Это очень важная часть моего личного сказания, поскольку до того дня я никогда не обрывал нити. Нет, никогда. Я скальд, а не воин, но в тот день, в тот злосчастный день я решил, что не буду только беспомощным наблюдателем. В мире Оламского Безмолвия воины рисковали жизнью, чтобы меня защитить, и я не хотел снова стать для них обузой. Я попросил дать мне доспехи и оружие, чтобы защищаться самому, и на Просперо я был намерен не только оберегать собственную жизнь, но и сражаться вместе со своими братьями, если в этом возникнет необходимость. В конце концов, разве не для этого волчьи жрецы укрепили мои спину и руки?
Наша «Грозовая птица» тяжело опустилась на плоскую рокритовую площадку у вышки какого-то производственного здания в промышленном квартале Тизки, величайшего из всех городов Просперо. Даже сегодня, братья, даже когда города больше нет, память о Тизке осталась жить в веках как память о прекраснейших городах человечества, таких как Рим, Александрия и Мемфис. Она не уступала Карфагену, Лондону и самой Атлантиде, и хотя нить сожжена и оборвана, хотя ее башни разрушены и развалины сровнялись с землей, Тизка останется в памяти нашей расы. Она была задумана и построена как величественный открытый город с акрами прекрасных парков и садов, с высокими стеклянными башнями и хрустальными зиккуратами. [54] Гладкие стеклянные поверхности отражали солнце, и тогда они излучали свет и голубизну неба, и тогда они становились частью небесного свода. А по ночам они превращались в зеркала, в которых можно было наблюдать за сложным и неторопливым танцем звезд. В центре города, особенно в части, примыкающей к гавани, было множество шумных улиц и площадей, оживленных рынков и элегантных общественных заведений.
Мы приземлились в менее живописном секторе города, но не менее функциональном и необходимом, и даже здесь царила красота. Здания, в основном ничем не примечательные, тоже были одеты в стекло, увенчаны величественными флеронами и шпилями. Основные предприятия Тизки, обеспечивающие торговлю, производство, грузовые перевозки и переработку, были скрыты под маской эстетического совершенства, тогда как в других городах эти промышленные объекты выносят на окраины, подальше от мест общественного отдыха.
Когда мы прибыли, маска уже была сорвана. Ударные волны при бомбардировке, а также несколько прямых попаданий снарядов лишили здания стеклянного покрытия и обнажили их остовы и каркасы. Кое-где полыхали пожары.
Воздух дрожал от распространяющегося жара. Зеркальные осколки толстым слоем усеяли все открытые пространства и грузовые дворы, превратив их в пляжи из полированной стеклянной гальки. Каждый осколок отражал свой фрагмент пожара, и все вместе они переливались и мерцали, словно триллионы светлячков. Каждый шаг после спуска с трапа отзывался резким хрустом. Разрывные снаряды пробили в рокритовом покрытии огромные дыры, открыв служебные тоннели невидимой сети артерий, обеспечивающей городские нужды.
Остальные «Грозовые птицы» с воем пронеслись над нами так низко, что казалось, будто до них можно дотянуться рукой.
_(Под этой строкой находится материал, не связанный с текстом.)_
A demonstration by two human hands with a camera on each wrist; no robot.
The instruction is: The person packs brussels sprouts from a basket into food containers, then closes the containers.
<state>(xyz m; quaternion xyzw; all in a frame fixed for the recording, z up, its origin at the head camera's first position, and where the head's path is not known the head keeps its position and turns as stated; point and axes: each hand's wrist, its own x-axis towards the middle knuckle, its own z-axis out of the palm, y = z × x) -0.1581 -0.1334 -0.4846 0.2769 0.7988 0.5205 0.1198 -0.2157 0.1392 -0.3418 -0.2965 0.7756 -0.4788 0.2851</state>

Некоторые приземлились на рокритовых площадках поблизости. Дневной свет померк, и фиолетовая мгла над головой не затмила безоблачное небо, но оно приобрело нездоровый мутный оттенок. Ветер разносил клубы дыма, сильно ограничивающего видимость. Из запахов осталась только гарь пожаров. А из звуков — завывание трансатмосферных двигателей, дьявольский рев голосов.